Supplied data:
:::

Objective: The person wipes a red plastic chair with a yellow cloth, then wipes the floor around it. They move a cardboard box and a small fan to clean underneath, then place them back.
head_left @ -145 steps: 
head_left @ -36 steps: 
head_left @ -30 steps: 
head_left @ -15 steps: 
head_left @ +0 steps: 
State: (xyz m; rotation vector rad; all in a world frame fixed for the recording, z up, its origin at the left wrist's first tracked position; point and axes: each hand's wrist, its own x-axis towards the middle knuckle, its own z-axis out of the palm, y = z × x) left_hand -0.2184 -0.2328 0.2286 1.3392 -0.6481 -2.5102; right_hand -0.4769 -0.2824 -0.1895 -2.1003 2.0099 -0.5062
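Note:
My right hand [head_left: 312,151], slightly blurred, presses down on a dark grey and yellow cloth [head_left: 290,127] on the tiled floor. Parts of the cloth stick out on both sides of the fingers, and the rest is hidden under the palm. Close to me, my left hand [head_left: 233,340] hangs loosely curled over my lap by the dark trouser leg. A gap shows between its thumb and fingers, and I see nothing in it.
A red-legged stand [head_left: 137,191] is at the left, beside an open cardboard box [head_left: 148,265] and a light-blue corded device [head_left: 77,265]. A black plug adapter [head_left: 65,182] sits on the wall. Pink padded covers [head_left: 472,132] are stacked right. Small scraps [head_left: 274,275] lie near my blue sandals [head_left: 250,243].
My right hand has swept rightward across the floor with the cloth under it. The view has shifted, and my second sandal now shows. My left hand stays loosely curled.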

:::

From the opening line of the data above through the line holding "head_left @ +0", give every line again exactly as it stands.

Solution for this problem:
Objective: The person wipes a red plastic chair with a yellow cloth, then wipes the floor around it. They move a cardboard box and a small fan to clean underneath, then place them back.
head_left @ -145 steps: 
head_left @ -36 steps: 
head_left @ -30 steps: 
head_left @ -15 steps: 
head_left @ +0 steps: 

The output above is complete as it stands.